The collection reflects much of American naval history and partly the naval forces of other countries. That includes thousands of two- and three-dimensional objects such as flags, uniforms, weapons, medals, books, instruments and photographs as well as art. Major collections are The Rogers Ship Model Collection, the Naval Academy Art Collection (including approx. 1,200 paintings), the Malcolm Storer Naval Medals Collection (including ancient coins) and The Beverley R. Robinson Collection (prints of naval history).
It "depicts nearly 160 years of American naval history, from the Revolutionary War to walks on the moon."

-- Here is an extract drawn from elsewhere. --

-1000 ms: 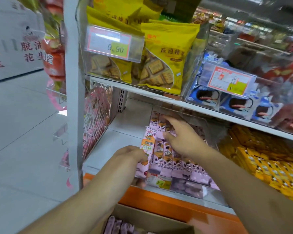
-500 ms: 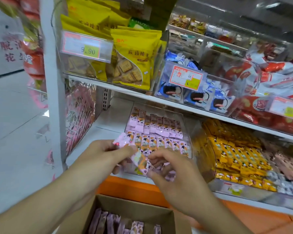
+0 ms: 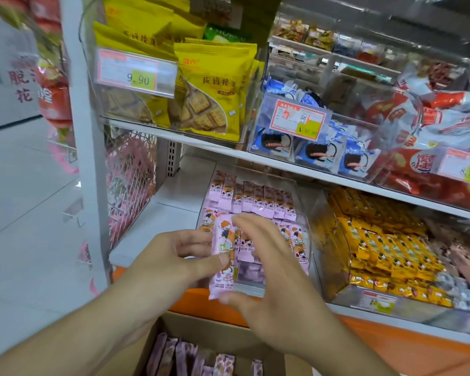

==Exhibits and programming==
Over the years, the museum has created a number of exhibits including: Sea, Sun, and Space, Philo McGiffin: A Man of Wit and Dash, Over There: The Navy and Marine Corps in World War I, Warrior Writers, From Conception to Present: The U.S. Navy's Aircraft Carrier, U.S. Navy Ships of War, and Seas, Lakes & Bay: The Naval War of 1812, and Ability, Not Gender.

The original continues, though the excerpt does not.